- ICH GCP
- Registro de ensaios clínicos dos EUA
- Ensaio Clínico NCT05846503
Estudo de Intervenção iHEART-SA (iHEART-SA)
O Estudo de Intervenção Integrando HIV e HEART Health na África do Sul
Usando dados qualitativos durante a fase formativa, o estudo de pesquisa IHEART-SA preencheu as deficiências de conhecimento sobre: 1) quais barreiras existem para integrar o tratamento de hipertensão dentro do ambiente de tratamento de HIV na África do Sul e, 2) como uma intervenção de tratamento de hipertensão pode ser adaptada para efetivamente e funcionar de forma sustentável neste ambiente de cuidados. Esses dados foram usados para projetar um pacote de intervenção relevante ao contexto para implementação na próxima fase do teste de implementação de eficácia, respondendo à questão da pesquisa: como uma intervenção destinada a melhorar o diagnóstico e o tratamento da hipertensão em pessoas vivendo com HIV melhora a prestação de cuidados cuidados recomendados por diretrizes em clínicas de saúde primária em Gauteng, África do Sul, e controle da hipertensão entre os pacientes?

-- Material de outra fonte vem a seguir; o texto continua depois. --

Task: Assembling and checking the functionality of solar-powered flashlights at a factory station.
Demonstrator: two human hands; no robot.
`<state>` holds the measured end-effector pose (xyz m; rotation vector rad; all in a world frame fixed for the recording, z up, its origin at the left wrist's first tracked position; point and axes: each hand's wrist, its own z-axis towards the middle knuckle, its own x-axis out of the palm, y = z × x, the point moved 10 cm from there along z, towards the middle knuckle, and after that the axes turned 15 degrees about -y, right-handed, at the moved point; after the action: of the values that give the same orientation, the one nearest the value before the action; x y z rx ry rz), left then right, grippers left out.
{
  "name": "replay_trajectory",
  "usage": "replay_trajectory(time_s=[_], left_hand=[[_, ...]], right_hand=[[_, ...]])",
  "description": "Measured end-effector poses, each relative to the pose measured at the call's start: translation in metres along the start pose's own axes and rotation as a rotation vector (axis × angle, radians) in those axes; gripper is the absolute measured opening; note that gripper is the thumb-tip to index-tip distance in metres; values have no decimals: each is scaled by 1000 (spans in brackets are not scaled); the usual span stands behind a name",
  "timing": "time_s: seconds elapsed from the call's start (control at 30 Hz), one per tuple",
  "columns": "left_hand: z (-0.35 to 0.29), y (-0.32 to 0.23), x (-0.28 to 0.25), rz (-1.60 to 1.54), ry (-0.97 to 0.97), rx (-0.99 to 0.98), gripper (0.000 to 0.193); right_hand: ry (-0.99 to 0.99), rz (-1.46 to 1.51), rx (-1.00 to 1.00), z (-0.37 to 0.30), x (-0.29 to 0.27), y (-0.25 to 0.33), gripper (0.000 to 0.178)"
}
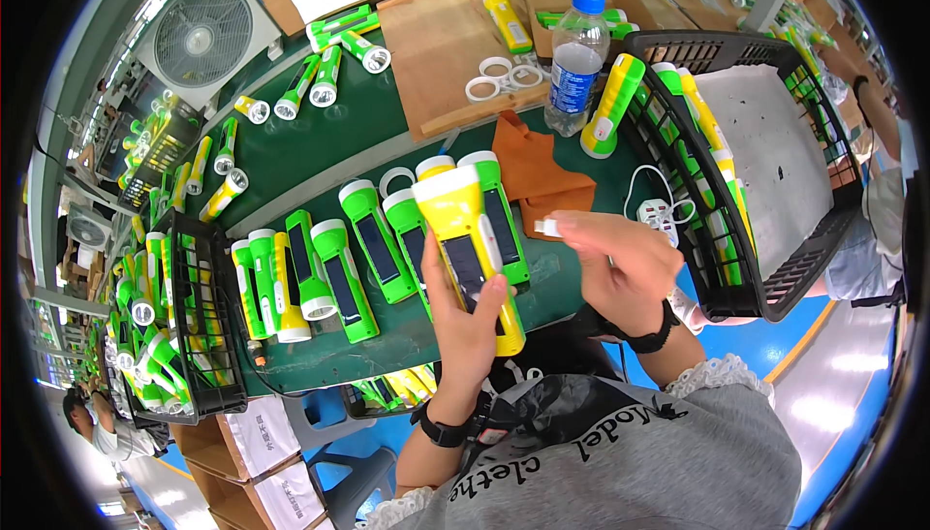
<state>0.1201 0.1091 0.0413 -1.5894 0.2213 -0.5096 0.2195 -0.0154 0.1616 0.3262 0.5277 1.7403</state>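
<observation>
My left hand (468,331) is wrapped round a yellow flashlight (457,208) with a white rim and a dark panel on its side, its head pointing away from me. To its right, my right hand (630,273) pinches a small white plug (548,228), apart from the flashlight. Beneath the hands, green flashlights with dark panels (344,285) lie in a row on the green table (387,341). An orange-brown cloth (542,167) lies just beyond the right hand. Beside that hand is a white multi-port charger (659,215) with a white cable.
A black basket (722,302) with flashlights and a grey sheet stands at right, another black basket (208,399) of flashlights at left. A blue-capped bottle (578,65) and an upright flashlight (613,109) stand ahead. White rings (484,88) lie on a wooden board (426,36).
</observation>
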Motion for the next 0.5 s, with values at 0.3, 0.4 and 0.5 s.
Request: replay_trajectory(time_s=[0.3, 0.4, 0.5], left_hand=[[-15, 8, 18, -271, 154, -266, 71], [-15, 11, 20, -286, 182, -287, 71], [-14, 13, 20, -257, 168, -287, 72]], right_hand=[[132, 93, 119, -11, 22, -15, 18], [138, 61, 104, -12, 20, -16, 19], [147, 11, 36, -10, 20, -11, 23]])
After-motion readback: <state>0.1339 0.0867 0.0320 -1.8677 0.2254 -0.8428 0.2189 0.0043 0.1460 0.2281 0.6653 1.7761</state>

O estudo usará um projeto de estudo de implementação de eficácia. Esse design permite o teste de estratégias para promover a integração de intervenções comprovadas na prática do mundo real (ou seja, estratégias de implementação), ao mesmo tempo em que avalia a eficácia clínica (ou seja, resultados no nível do paciente). Para isso, o estudo usará um desenho de estudo escalonado de cluster randomizado, onde nove clínicas (agrupadas em clusters de três) serão designadas para um horário em que iniciarão a intervenção.
Visão geral do estudo
Status
Condições
Intervenção / Tratamento
Descrição detalhada
Intervenções investigativas:
Facilitação da implementação de melhor triagem e manejo da hipertensão no ambiente de tratamento do HIV por meio do modelo de intervenção iHEART-SA compreendendo:
- Sistema de gerenciamento de informações
- Mudança de tarefas
- Auditoria e feedback
- Educação e treinamento do trabalhador da saúde
- Educação e suporte ao paciente
Design de estudo:
Efetividade-implementação de cunha escalonada de agrupamento híbrido tipo 2
Objetivos do estudo:
- Avaliar os efeitos de curto e longo prazo de uma estratégia de implementação (ou seja, intervenção do profissional de saúde) na adoção e implementação de triagem e tratamento de hipertensão entre os profissionais de saúde
- Avaliar os efeitos de curto e longo prazo de uma intervenção clínica (ou seja, intervenção no nível do paciente) no controle da pressão arterial entre pacientes vivendo com HIV e hipertensão
Duração da participação: 27 meses Duração do estudo: 37 meses
Público da intervenção:
- Profissionais de saúde (enfermeiros e médicos)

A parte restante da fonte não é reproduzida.